Top of STUDY MATERIAL
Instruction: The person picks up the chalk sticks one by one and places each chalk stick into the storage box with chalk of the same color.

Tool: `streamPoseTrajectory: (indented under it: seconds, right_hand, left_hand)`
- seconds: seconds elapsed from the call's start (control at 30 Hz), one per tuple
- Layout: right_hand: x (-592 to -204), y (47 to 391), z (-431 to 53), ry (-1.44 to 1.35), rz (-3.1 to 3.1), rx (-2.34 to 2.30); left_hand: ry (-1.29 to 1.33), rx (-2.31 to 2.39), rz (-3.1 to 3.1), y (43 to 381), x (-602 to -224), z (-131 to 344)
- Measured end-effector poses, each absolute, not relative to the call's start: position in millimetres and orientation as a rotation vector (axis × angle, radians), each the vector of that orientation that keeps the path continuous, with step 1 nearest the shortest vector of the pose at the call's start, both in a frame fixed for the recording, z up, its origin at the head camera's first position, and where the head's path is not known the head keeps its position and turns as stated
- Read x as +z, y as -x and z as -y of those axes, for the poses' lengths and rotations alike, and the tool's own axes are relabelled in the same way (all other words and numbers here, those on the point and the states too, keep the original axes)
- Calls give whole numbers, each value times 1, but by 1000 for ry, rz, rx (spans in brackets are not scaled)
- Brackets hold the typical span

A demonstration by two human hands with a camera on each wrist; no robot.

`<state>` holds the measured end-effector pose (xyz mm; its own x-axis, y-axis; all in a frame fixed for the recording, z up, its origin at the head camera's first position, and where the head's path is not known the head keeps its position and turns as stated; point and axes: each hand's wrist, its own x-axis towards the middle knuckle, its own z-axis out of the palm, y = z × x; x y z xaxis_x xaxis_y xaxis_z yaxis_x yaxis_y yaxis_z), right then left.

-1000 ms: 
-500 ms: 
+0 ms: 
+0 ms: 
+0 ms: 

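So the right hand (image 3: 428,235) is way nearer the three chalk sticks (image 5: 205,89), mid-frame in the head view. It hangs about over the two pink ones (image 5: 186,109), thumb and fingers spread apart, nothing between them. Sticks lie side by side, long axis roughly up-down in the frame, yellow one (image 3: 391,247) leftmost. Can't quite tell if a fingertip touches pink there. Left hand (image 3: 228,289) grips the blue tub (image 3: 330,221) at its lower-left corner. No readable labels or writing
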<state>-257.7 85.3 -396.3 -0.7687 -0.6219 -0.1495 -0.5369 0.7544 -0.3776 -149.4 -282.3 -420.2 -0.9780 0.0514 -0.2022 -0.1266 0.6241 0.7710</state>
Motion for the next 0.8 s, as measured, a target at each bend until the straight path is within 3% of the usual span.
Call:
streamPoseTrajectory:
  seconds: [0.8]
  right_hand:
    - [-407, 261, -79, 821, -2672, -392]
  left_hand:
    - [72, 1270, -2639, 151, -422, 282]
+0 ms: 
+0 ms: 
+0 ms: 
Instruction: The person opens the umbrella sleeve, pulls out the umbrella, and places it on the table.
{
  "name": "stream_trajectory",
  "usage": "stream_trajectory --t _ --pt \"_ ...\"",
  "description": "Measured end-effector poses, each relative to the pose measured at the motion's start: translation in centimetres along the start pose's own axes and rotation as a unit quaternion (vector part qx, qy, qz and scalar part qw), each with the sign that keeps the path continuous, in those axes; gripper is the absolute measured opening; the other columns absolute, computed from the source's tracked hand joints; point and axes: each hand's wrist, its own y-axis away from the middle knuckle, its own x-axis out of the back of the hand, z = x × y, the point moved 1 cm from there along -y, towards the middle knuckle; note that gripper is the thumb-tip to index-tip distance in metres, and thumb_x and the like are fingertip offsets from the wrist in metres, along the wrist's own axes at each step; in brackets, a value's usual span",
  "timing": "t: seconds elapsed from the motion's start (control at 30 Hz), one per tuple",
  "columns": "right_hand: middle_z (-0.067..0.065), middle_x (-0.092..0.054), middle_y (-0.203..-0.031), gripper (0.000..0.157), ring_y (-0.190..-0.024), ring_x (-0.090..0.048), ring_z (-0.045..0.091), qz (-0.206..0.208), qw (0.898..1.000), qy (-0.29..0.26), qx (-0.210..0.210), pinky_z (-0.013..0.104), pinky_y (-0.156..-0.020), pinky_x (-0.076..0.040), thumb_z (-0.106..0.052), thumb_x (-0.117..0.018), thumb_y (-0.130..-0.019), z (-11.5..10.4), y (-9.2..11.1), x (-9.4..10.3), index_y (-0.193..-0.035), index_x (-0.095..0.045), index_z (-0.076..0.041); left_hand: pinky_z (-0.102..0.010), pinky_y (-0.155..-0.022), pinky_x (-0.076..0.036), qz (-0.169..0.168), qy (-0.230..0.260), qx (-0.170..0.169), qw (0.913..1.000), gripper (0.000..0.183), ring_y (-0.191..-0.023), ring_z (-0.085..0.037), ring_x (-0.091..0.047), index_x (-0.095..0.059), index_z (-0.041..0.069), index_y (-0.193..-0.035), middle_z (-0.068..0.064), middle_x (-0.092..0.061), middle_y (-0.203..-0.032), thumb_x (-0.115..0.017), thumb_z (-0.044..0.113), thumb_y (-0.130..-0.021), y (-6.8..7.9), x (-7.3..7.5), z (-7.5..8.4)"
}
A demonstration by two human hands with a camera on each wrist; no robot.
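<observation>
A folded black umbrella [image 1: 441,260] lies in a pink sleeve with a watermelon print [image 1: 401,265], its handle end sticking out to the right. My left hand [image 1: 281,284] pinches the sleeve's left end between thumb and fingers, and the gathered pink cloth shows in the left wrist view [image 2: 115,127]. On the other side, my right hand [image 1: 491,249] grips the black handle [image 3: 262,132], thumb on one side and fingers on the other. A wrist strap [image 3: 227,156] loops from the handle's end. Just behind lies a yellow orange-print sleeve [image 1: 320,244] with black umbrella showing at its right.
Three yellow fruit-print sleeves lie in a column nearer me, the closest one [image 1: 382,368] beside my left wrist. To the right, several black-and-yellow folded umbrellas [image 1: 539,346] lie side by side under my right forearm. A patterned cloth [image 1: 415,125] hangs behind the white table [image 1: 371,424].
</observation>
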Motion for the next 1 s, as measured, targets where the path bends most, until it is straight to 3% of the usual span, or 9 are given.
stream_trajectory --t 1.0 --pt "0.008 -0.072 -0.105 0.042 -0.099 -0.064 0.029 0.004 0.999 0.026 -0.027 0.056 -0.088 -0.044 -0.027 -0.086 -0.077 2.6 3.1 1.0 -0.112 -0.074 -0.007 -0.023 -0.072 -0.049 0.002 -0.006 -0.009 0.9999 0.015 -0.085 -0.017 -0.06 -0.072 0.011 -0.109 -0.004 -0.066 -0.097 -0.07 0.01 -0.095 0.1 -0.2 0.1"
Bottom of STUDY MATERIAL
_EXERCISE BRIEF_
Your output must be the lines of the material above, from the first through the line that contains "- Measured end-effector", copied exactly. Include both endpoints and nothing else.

_WRITTEN RESPONSE_
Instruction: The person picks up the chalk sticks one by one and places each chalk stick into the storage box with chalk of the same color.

Tool: `streamPoseTrajectory: (indented under it: seconds, right_hand, left_hand)`
- seconds: seconds elapsed from the call's start (control at 30 Hz), one per tuple
- Layout: right_hand: x (-592 to -204), y (47 to 391), z (-431 to 53), ry (-1.44 to 1.35), rz (-3.1 to 3.1), rx (-2.34 to 2.30); left_hand: ry (-1.29 to 1.33), rx (-2.31 to 2.39), rz (-3.1 to 3.1), y (43 to 381), x (-602 to -224), z (-131 to 344)
- Measured end-effector poses, each absolute, not relative to the call's start: position in millimetres and orientation as a rotation vector (axis × angle, radians), each the vector of that orientation that keeps the path continuous, with step 1 nearest the shortest vector of the pose at the call's start, both in a frame fixed for the recording, z up, its origin at the head camera's first position, and where the head's path is not known the head keeps its position and turns as stated

No more output is expected here.